Variants of the intestinal-cell kinase gene (ICK) occurred in 12 members of a family affected by the disorder and were confirmed in 22 of 310 additional patients, Julia N. Bailey, PhD, of the University of California, Los Angeles, and her colleagues reported in the March 15 issue of the New England Journal of Medicine.

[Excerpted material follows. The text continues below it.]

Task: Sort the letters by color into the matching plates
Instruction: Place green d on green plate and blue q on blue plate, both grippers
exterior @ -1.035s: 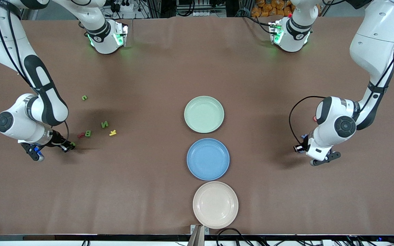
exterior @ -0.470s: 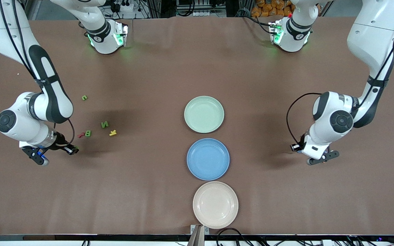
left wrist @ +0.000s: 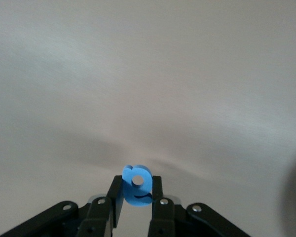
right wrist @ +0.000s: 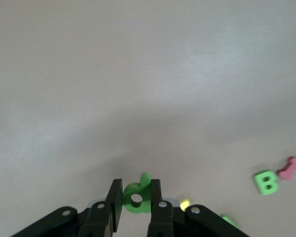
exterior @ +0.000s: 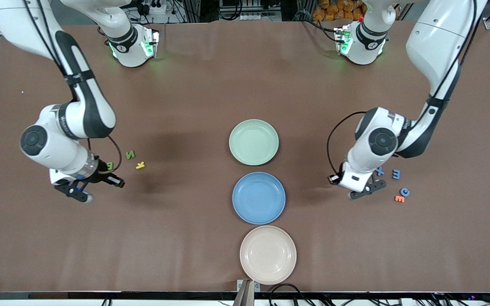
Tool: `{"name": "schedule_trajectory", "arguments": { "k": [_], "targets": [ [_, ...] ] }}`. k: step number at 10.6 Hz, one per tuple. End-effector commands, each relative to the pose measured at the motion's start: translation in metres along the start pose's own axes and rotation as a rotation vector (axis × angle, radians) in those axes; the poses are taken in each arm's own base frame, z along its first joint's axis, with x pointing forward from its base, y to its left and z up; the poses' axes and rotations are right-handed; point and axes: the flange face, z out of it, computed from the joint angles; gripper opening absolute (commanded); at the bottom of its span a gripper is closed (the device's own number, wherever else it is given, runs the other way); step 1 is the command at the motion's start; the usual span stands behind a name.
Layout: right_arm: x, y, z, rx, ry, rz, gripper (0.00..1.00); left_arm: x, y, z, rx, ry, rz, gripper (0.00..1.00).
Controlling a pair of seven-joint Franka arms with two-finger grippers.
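Already each arm carries one letter. The left gripper (left wrist: 137, 207) is clamped on a blue letter (left wrist: 136, 184), a rounded piece with a hole, pinched by its sides so most of it stands proud of the fingertips. The right gripper (right wrist: 136, 207) pinches a green letter (right wrist: 136, 195) the same way. Both pieces are off the table; gripped at the edges like this, they should drop cleanly once the jaws part.

Both target plates sit mid-table, empty: the green plate (exterior: 254, 142) farther from the front camera, the blue plate (exterior: 258, 197) nearer, and a beige plate (exterior: 268, 254) nearest of all.

The right gripper (exterior: 74, 192) hangs over bare table toward the right arm's end, next to a green B (exterior: 109, 165), a green N (exterior: 130, 154) and a yellow piece (exterior: 140, 165). The left gripper (exterior: 362, 192) hangs over the table toward the left arm's end, near three loose blue letters (exterior: 396, 174) and an orange one (exterior: 399, 198).

Judgement: transport step, nothing sorted yet. Each arm holds the colour lying at its own end, so both head to the middle; the plates are adjacent, so crowding is the risk.
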Motion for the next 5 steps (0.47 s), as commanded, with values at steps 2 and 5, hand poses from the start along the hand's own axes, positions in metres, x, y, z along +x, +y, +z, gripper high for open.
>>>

“We report striking variation with respect to epilepsy phenotypes both within and among families,” the team wrote. “Of 34 affected nonproband family members, 5 (15%) had juvenile myoclonic epilepsy, 10 (29%) had myoclonic-tonic-clonic seizures, 4 (12%) had pyknoleptic petit mal seizures alone or with myoclonic-tonic-clonic seizures, 4 (12%) had febrile seizures alone or with absence seizures or myoclonias, and 11 (32%) were clinically asymptomatic but had polyspikes or focal spikes on EEG. These results strongly suggest that ICK is pleiotropic ... and that epistatic loci with different genes are present in affected family members and interact with ICK and contribute to pleiotropism and clinical heterogeneity.”

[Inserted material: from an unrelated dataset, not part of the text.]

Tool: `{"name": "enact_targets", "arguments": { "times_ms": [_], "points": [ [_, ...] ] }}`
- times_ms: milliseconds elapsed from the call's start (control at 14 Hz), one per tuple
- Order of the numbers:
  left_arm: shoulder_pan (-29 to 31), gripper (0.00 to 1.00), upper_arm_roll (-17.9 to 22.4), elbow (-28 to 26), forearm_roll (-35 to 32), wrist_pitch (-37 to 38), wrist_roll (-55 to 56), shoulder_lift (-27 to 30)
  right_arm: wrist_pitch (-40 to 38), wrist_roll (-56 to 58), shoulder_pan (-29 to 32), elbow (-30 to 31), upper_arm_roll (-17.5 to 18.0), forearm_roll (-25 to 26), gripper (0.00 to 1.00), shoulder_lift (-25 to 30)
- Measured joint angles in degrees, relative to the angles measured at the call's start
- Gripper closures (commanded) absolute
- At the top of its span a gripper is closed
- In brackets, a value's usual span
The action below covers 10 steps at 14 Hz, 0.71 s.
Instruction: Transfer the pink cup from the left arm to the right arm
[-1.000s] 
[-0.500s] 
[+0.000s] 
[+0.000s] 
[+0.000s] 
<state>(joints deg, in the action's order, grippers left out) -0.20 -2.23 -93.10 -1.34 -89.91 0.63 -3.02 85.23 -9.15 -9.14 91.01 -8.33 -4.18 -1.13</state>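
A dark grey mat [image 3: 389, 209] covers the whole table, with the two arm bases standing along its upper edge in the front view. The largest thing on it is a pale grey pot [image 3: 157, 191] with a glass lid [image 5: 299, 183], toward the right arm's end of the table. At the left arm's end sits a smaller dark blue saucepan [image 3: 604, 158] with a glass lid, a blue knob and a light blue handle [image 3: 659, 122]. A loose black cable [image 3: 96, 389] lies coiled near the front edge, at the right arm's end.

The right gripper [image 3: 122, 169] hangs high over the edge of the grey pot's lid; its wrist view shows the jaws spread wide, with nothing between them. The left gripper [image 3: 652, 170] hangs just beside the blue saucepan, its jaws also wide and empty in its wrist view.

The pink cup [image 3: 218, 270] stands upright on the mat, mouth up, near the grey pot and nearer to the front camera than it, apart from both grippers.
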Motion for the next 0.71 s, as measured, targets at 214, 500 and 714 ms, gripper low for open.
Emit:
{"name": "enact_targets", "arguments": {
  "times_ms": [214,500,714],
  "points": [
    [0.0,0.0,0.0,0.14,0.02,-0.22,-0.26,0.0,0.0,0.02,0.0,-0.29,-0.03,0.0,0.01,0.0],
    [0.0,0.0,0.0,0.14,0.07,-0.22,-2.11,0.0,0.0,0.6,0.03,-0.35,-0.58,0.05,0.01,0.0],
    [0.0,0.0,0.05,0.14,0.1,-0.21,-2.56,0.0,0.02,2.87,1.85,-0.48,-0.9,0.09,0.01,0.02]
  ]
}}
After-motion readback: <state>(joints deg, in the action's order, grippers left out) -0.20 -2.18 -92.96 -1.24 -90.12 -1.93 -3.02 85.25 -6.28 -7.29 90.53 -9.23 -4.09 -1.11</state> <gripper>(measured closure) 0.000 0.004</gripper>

Despite the misnomer of intestinal-cell kinase, ICK “is ubiquitous and is expressed in all tissues,” senior study author Antonio Delgado-Escueta, MD, professor of neurology at UCLA, noted in an interview. He said the brain dysplasia, or microdysgenesis, that occurs in patients with juvenile myoclonic epilepsy (JME) “is very subtle, diagnosed mainly microscopically, and has neuronal cells that migrated from periventricular zones to the wrong places in wrong layers of the cortical gray matter and even the white matter of the brain. The cells can also be abnormally large and bunch up as a thicker gray matter. On voxel-based brain MRI ... focal thickenings of these abnormally migrated cells can also be partly explained by decreased pruning of cells and circuits (apoptosis).”

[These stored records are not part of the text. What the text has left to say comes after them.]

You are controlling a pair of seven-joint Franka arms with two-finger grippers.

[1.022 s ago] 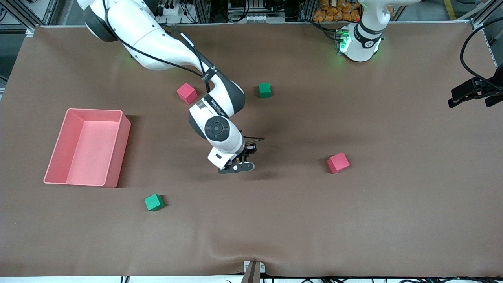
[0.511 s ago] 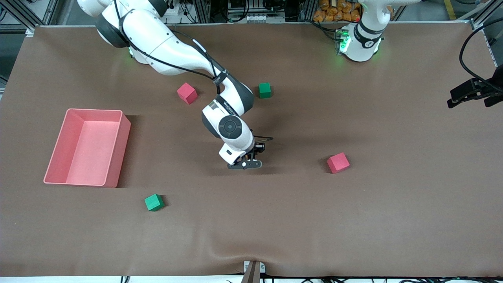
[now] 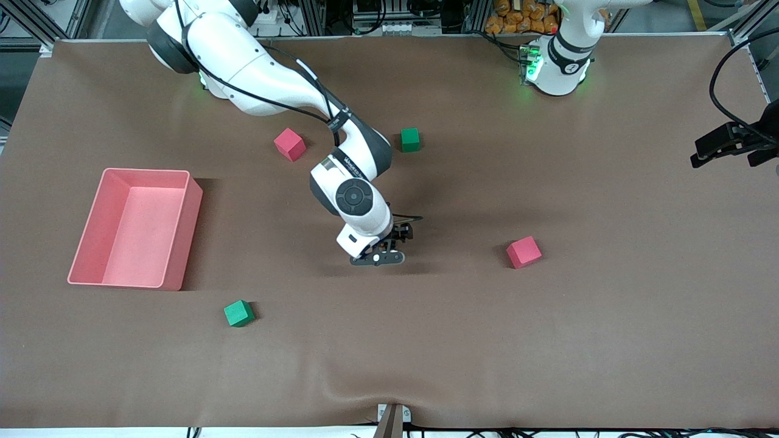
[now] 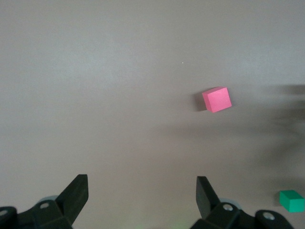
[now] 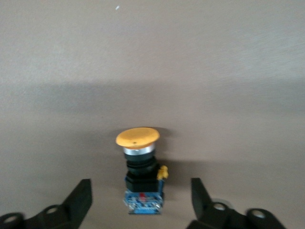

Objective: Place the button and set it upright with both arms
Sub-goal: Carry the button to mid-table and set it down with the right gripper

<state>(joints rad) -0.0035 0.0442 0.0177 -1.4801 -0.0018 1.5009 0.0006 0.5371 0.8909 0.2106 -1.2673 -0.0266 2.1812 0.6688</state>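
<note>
I see the button (image 5: pixel 138 172) standing upright on the tabletop (image 3: pixel 548 340) near its middle, between the right gripper (image 5: pixel 138 202)'s 2 spread fingers, touching neither. The left gripper (image 3: pixel 730 146), also spread wide, waits over the tabletop's edge at the left arm's end.

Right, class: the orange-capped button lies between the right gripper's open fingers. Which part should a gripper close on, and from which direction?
Probably the black boxy body of the button, below the wide orange cap. The cap overhangs and is rounded, while the body offers flatter sides. Come straight down over it, as the open right gripper already does, one finger on each side.
</note>
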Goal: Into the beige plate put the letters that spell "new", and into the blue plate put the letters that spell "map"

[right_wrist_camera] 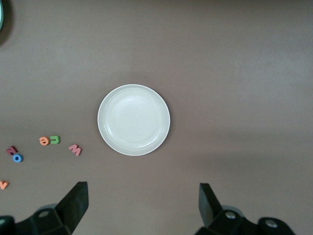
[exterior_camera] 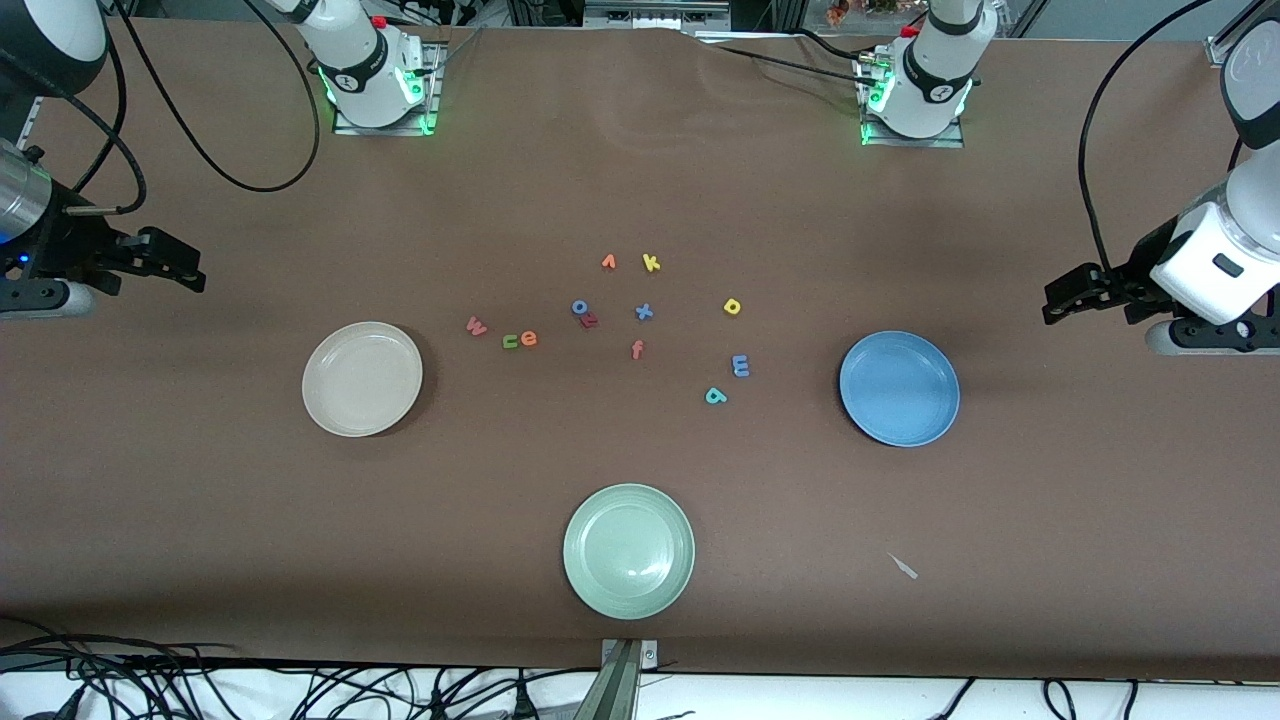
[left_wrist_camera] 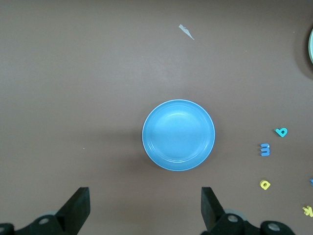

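**Plates and Letters: Current Layout**

The beige plate [exterior_camera: 362, 379] is lying on the surface [exterior_camera: 640, 180] toward the right arm's end, holding nothing. The blue plate [exterior_camera: 899, 388] is lying toward the left arm's end, also holding nothing. A pale green plate [exterior_camera: 629, 551] is sitting near the surface edge closest to the front camera, holding nothing either.

All letters are lying on the bare surface between the beige and blue plates. The pinkish-red w [exterior_camera: 476, 326], green n [exterior_camera: 511, 341] and orange e [exterior_camera: 528, 338] are grouped near the beige plate. The yellow p [exterior_camera: 732, 306], blue m [exterior_camera: 740, 366] and teal a [exterior_camera: 715, 396] are lying nearer the blue plate.

The right gripper [right_wrist_camera: 142, 205] is hovering above the beige plate's end of the surface, fingers [right_wrist_camera: 76, 200] spread apart and holding nothing. The left gripper [left_wrist_camera: 145, 208] is hovering above the blue plate's end, fingers [left_wrist_camera: 78, 205] likewise spread apart and holding nothing.
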`<move>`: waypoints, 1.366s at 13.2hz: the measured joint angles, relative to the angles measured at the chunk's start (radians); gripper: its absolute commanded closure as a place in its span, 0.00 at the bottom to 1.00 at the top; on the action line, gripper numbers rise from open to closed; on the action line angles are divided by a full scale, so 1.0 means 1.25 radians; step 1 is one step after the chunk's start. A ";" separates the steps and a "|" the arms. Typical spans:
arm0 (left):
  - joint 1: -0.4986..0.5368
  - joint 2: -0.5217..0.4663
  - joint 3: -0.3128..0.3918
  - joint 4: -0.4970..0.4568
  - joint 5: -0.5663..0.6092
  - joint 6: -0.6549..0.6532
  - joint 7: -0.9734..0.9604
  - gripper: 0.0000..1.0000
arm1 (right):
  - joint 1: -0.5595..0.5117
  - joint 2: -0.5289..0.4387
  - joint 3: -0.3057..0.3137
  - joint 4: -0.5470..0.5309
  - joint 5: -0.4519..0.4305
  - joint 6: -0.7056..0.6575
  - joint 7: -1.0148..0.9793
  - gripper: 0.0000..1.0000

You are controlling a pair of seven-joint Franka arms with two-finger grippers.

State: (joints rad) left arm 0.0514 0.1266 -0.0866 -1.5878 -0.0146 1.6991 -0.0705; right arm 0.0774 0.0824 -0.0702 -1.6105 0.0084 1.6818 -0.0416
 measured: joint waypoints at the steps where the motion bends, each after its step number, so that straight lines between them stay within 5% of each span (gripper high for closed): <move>1: -0.001 0.000 0.000 0.000 0.000 0.000 0.000 0.00 | 0.000 0.000 0.000 0.000 0.000 0.000 0.000 0.00; 12: -0.010 0.055 -0.009 -0.001 -0.001 -0.001 0.001 0.00 | -0.001 0.000 -0.009 0.002 0.000 0.005 0.000 0.00; 18: -0.133 0.156 -0.031 -0.001 -0.004 0.006 -0.005 0.00 | -0.003 0.001 -0.036 0.007 0.000 0.005 0.000 0.00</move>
State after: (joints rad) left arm -0.1142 0.3211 -0.1249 -1.5893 -0.0195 1.7069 -0.0763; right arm 0.0734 0.0842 -0.1156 -1.6012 0.0084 1.6875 -0.0422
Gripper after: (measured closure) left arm 0.000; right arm 0.000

The gene encoding for ICK is located close to EFHC1 on chromosome 6p12. EFHC1, which encodes for a calcium-binging protein, has been implicated in JME. Dr. Bailey and her colleagues examined whether several genes in close proximity to EFHC1 also influenced that risk.
The investigators drew data from the GENESS (Genetic Epilepsies Studies) consortium, which has study sites in the United States, Mexico, Honduras, Brazil, and Japan. The current study from the databank analyzed information from 334 families with genetic generalized epilepsies. Among these, 310 patients had adolescent-onset myoclonic seizures and polyspike waves, or had a diagnosis of JME.
The team first performed an exome-wide analysis of four affected members of a large family with genetic JME. They observed the same variants in all four patients, then ran the screen in all 37 family members. Next, they screened these candidate genes in all 334 of the GENESS families and calculated risk scores for JME.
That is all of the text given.